** TASK DETAILS **
Write out the records below once more, exactly and completely.
━━━━━ DATA SHOWN
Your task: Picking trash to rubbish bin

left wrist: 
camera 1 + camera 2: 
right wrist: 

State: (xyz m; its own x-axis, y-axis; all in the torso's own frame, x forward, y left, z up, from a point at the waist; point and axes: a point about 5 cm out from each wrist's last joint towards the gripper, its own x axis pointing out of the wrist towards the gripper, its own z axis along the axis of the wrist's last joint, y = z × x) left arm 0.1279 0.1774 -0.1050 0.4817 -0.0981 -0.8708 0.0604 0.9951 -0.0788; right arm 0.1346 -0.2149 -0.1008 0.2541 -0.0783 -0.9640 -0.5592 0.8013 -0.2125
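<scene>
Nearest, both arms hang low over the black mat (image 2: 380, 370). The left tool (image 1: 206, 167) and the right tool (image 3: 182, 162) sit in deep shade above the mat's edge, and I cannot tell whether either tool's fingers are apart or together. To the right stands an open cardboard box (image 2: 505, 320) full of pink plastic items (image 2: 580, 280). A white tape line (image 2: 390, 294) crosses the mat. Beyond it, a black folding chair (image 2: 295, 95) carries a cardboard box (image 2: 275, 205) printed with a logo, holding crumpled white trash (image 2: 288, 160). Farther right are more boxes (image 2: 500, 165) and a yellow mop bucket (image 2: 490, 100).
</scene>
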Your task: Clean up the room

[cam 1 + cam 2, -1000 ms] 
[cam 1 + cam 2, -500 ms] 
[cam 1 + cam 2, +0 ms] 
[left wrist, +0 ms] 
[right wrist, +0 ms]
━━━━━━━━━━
** TASK SOLUTION **
Your task: Picking trash to rubbish bin

left wrist: 
camera 1 + camera 2: 
right wrist: 

State: (xyz m; its own x-axis, y-axis; all in the torso's own frame, x forward, y left, z up, from a point at the waist; point and axes: a point about 5 cm out from each wrist's last joint towards the gripper, its own x axis pointing out of the wrist towards the gripper, its own z axis along the axis of the wrist's last joint, y = z × x) left arm 0.1279 0.1774 -0.1050 0.4817 -0.0981 -0.8708 0.0604 0.9951 -0.0788; right arm 0.1346 -0.2149 -0.1008 0.2541 -0.0783 -0.9640 -0.5592 0.8013 -0.2125
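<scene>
Nearest, both arms hang low over the black mat (image 2: 380, 370). The left tool (image 1: 206, 167) and the right tool (image 3: 182, 162) sit in deep shade above the mat's edge, and I cannot tell whether either tool's fingers are apart or together. To the right stands an open cardboard box (image 2: 505, 320) full of pink plastic items (image 2: 580, 280). A white tape line (image 2: 390, 294) crosses the mat. Beyond it, a black folding chair (image 2: 295, 95) carries a cardboard box (image 2: 275, 205) printed with a logo, holding crumpled white trash (image 2: 288, 160). Farther right are more boxes (image 2: 500, 165) and a yellow mop bucket (image 2: 490, 100).
</scene>
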Your task: Clean up the room

[cam 1 + cam 2, -1000 ms] 
[cam 1 + cam 2, -500 ms] 
[cam 1 + cam 2, +0 ms] 
[left wrist, +0 ms] 
[right wrist, +0 ms]

Nothing more belongs to this answer.